The frontmatter generation system uses natural language processing and content analysis to automatically:

  1. Extract titles - From the first heading or file name
  2. Generate descriptions - From the first suitable paragraph
  3. Suggest tags - Based on keyword frequency and importance
  4. Determine content type/level - Based on content structure and keywords
  5. Classify business area - Based on content analysis
  6. Suggest sidebar positions - Based on file naming patterns
  7. Add appropriate specialized fields - Based on content type

The tool can be run in suggestion mode (showing what would be generated) or apply mode (actually updating files).

Using the Frontmatter Generation Tool

Basic Usage

To analyze content files and see what frontmatter would be generated:

npm run generate-frontmatter

This command will:

  • Analyze all Markdown files in the docs/ directory
  • Show a summary of the analysis
  • Generate frontmatter suggestions (but not apply them)

Applying Generated Frontmatter

To analyze content files and apply the generated frontmatter:

npm run generate-frontmatter:apply

This will update all files with appropriate frontmatter.
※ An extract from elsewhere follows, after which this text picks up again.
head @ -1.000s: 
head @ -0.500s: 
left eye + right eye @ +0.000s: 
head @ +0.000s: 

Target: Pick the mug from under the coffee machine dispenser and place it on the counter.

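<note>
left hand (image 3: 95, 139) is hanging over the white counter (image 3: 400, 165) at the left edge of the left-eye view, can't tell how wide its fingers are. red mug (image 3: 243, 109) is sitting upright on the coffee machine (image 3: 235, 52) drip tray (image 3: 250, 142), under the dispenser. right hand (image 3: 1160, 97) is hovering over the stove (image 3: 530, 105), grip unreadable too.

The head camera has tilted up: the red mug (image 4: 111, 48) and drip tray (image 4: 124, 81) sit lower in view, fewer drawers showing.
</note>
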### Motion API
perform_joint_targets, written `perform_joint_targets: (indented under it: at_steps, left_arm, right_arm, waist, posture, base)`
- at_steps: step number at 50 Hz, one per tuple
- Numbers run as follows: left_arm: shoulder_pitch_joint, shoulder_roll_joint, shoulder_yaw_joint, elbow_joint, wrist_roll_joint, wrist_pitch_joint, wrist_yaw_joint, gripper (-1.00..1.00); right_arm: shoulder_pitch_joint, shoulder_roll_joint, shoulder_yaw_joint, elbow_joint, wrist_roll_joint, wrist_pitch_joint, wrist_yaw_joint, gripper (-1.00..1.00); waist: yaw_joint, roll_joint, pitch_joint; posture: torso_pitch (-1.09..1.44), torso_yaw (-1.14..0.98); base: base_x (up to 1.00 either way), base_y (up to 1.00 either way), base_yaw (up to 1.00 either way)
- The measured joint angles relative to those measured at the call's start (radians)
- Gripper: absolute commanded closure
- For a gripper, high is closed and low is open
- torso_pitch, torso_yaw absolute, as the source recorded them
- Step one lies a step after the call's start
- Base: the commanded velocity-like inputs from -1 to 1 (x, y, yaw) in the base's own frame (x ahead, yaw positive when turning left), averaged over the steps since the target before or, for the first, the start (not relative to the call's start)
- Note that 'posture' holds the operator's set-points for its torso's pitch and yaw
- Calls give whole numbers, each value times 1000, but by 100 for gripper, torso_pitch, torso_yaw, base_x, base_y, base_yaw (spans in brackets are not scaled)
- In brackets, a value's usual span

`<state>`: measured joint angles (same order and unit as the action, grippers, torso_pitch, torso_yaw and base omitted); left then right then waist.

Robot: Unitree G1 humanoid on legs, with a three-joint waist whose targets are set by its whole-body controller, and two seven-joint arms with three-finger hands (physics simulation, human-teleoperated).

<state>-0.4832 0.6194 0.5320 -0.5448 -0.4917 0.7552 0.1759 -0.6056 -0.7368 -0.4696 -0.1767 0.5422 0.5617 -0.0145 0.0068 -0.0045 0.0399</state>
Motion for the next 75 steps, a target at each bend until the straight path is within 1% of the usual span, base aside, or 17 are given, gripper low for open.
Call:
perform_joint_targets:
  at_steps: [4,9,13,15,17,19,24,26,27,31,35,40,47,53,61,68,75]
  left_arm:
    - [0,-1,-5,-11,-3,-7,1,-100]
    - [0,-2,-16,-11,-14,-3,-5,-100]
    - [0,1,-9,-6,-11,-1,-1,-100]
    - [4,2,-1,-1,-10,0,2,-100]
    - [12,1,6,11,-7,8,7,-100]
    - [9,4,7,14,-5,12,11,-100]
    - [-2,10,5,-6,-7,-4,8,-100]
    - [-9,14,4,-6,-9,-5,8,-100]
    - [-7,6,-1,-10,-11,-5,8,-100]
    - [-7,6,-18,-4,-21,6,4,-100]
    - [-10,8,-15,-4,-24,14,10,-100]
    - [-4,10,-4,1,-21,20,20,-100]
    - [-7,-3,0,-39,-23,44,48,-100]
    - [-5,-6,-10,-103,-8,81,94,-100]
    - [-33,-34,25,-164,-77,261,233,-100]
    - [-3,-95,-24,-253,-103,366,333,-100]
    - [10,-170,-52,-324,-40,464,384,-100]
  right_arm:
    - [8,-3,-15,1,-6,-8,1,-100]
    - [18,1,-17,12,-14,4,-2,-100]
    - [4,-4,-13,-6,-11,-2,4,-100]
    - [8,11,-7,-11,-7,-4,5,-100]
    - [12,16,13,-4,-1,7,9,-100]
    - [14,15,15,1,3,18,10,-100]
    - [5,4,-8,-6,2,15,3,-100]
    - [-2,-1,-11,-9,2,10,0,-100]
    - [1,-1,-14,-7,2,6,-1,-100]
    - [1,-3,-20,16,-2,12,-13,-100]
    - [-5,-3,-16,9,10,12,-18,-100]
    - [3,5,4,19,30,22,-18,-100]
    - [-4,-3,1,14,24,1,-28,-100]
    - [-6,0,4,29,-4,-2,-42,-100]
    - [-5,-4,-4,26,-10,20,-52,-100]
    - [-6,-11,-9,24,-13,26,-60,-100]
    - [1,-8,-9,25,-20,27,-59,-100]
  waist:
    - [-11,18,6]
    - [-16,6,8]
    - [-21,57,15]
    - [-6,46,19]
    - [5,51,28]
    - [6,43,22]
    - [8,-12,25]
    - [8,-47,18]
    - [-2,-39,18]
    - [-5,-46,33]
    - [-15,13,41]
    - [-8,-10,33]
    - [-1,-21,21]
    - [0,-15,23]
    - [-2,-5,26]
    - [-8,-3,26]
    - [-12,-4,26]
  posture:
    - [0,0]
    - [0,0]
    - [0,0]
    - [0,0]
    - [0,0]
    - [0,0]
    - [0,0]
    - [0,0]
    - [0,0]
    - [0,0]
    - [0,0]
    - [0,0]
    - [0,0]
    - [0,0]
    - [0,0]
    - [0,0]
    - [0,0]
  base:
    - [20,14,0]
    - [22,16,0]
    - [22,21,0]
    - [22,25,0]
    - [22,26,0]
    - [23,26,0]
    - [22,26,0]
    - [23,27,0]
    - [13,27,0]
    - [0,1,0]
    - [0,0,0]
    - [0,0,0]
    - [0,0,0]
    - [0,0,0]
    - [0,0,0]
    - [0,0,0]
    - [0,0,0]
For files that already have frontmatter, existing values are preserved, and only missing fields are added.

Interactive Mode

If you want to review and approve each file's changes individually:

npm run generate-frontmatter:interactive

This mode will:

  • Analyze each file
  • Show the proposed frontmatter
  • Ask for confirmation before applying changes to each file

Advanced Options

The tool supports additional command-line options for more fine-grained control:

# Process a specific file
node scripts/js/generate-frontmatter.js --file=docs/specific-file.md

# Process files in a specific directory
node scripts/js/generate-frontmatter.js --dir=docs/components

# Show detailed output for each file
node scripts/js/generate-frontmatter.js --verbose

Git Integration

The frontmatter generation system is integrated with Git to make it easier to maintain proper metadata:

Pre-commit Hook

When you commit changes, the pre-commit hook:

  1. Scans all staged Markdown files
  2. Identifies any files without frontmatter
  3. Offers to automatically generate frontmatter for those files
  4. Allows you to continue the commit after generation

This makes it easy to add proper metadata to new documentation files without interrupting your workflow.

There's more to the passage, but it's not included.